Los fariseos del tiempo de Jesús andaban atrapados en un laberinto de leyes. Dicen que eran nada menos que 613 los mandamientos que pesaban sobre la conciencia del pueblo judío. Como para volverse locos. Ya dice la sabiduría popular que quien mucho abarca poco aprieta. No es, por eso, extraño lo que nos cuenta el evangelio de este domingo: que un legisperito se acercara a Jesús y le preguntara a bocajarro: «Maestro, ¿cuál es el mandamiento principal y primero?».
La respuesta de Jesús es simple y clara como el agua: «El primer mandamiento consiste en amar a Dios sobre todas las cosas, con todo el corazón, con toda el alma». Y añade: «El segundo es semejante a éste: amar al prójimo como a uno mismo. En estos dos mandamientos se encierra toda la enseñanza de la ley y de los profetas». Cuando los hebreos decían “la Ley y los Profetas” entendían que allí estaba resumida toda la sabiduría que daba sentido a la vida. Es admirable que Jesús ponga al mismo nivel el amor a Dios y el amor al prójimo.
Estoy seguro de que si entendiéramos bien esto del amor, lo que es amar de verdad, no los sucedáneos de moda en el mercado de valores, entenderíamos otras muchas exigencias que son consecuencia del amor y que, fuera del amor, no se entienden.
San Pablo el cantor del amor cristiano dice que “el amor es paciente, servicial, no es envidioso, no es maleducado ni egoísta, no se engríe, no busca su interés, no toma cuentas del mal; el amor disculpa, confía, espera sin límites; el amor no pasa nunca». Del néctar del amor necesitamos proveernos en grandes dosis y con él rociarlo todo.
“El amor, decía el papa Benedicto, es una luz –en el fondo la única – que ilumina constantemente a un mundo oscuro y nos da la fuerza para vivir y actuar”. Lo explica nuestra existencia cotidiana: ¿Encontramos en nuestra vida otro estímulo más hondo y más limpio que el amor? Pero hay una razón, sobre todo: que amar es lo propio de Dios. Dios es amor y nos ha hecho a imagen y semejanza suya.
Amar a Dios, porque Dios nos ama, nos amaba cuando no éramos, nos ha hecho para amarnos, ha venido a nuestro encuentro para revelarnos su amor.
Amar al prójimo: Porque todo hombre es un ser con Dios al fondo, imagen del Hijo del Hombre. Lo que hacemos o dejamos de hacer con el otro, lo hacemos o lo dejamos de hacer con Jesús mismo.

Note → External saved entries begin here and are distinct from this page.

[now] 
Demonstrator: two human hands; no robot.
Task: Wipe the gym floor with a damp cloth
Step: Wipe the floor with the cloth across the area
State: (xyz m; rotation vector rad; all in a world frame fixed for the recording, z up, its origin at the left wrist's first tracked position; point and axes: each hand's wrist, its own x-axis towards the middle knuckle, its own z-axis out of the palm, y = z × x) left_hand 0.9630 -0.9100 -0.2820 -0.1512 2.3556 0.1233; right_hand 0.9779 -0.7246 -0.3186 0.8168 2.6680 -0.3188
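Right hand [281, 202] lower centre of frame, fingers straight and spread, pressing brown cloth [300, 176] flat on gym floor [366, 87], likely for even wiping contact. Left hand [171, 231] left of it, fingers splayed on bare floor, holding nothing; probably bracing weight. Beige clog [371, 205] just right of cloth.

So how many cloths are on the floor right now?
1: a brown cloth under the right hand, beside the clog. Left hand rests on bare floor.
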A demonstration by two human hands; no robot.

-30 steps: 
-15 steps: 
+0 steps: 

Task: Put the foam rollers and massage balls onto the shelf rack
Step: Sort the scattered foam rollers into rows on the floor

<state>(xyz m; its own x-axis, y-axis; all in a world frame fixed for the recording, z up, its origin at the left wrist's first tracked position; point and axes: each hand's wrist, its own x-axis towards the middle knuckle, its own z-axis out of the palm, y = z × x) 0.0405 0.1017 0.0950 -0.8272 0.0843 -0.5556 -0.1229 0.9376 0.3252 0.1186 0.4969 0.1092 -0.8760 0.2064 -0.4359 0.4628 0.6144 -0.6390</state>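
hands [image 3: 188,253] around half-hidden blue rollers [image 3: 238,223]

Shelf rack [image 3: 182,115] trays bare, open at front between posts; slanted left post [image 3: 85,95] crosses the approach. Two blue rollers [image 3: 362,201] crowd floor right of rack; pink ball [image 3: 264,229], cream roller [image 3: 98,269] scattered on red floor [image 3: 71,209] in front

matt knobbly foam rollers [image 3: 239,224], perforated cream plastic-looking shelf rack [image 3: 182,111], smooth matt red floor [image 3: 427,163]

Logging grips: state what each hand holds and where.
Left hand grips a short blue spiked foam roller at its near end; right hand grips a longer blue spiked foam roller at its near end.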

¿Quién es mi prójimo? preguntaban a Jesús, que respondió con la parábola del buen samaritano. Prójimo es que sabe hacerse próximo, el que se preocupa y se ocupa del hombre que sufre al borde del camino.

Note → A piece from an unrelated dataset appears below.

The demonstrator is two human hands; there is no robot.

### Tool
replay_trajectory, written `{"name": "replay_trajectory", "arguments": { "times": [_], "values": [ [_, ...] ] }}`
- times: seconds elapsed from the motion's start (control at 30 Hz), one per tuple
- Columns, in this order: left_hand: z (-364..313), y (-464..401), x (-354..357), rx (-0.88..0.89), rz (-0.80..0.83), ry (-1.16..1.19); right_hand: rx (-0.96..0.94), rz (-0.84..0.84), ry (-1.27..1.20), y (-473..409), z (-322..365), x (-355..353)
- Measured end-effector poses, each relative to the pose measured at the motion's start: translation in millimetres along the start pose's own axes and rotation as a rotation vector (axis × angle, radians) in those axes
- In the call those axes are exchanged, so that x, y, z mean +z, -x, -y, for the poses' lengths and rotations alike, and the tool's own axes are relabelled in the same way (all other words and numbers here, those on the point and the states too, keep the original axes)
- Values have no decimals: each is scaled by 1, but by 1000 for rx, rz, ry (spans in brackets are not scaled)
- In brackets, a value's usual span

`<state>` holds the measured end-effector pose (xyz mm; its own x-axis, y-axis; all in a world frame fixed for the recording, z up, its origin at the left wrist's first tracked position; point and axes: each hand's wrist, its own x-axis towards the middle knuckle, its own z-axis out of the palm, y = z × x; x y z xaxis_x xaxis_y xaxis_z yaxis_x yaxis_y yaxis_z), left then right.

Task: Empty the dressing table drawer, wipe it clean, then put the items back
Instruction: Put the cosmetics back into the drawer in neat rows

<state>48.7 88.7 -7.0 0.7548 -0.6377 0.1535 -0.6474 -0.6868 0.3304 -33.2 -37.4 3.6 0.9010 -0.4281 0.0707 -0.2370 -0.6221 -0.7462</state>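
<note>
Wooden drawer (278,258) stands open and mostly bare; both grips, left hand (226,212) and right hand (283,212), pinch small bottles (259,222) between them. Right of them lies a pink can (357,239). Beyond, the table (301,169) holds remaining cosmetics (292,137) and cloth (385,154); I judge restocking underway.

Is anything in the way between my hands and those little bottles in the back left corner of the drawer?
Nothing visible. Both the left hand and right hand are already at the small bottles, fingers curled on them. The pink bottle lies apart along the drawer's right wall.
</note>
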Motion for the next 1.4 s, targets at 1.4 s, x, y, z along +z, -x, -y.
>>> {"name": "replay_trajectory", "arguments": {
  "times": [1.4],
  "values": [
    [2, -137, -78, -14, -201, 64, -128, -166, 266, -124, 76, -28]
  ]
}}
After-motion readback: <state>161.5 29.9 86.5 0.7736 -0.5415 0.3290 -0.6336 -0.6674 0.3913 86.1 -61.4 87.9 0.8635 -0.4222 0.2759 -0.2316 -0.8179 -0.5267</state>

No es cuestión de razonamientos. Es cuestión de que esto de amar nos posea, de que llegue a ser como un sello de identidad sobre nuestro pobre y maltrecho corazón, para que entendamos que ahí está la vida; que la regla para nuestra historia personal y colectiva está en entender que sólo el amor salvará al mundo. Y ahí estamos cada domingo dispuestos a participar en la Eucaristía no porque seamos ejemplares a la hora de amar, sino para ser más humildes, para intentar ser un poco más cristianos, para aprender a amar del que nos amó primero.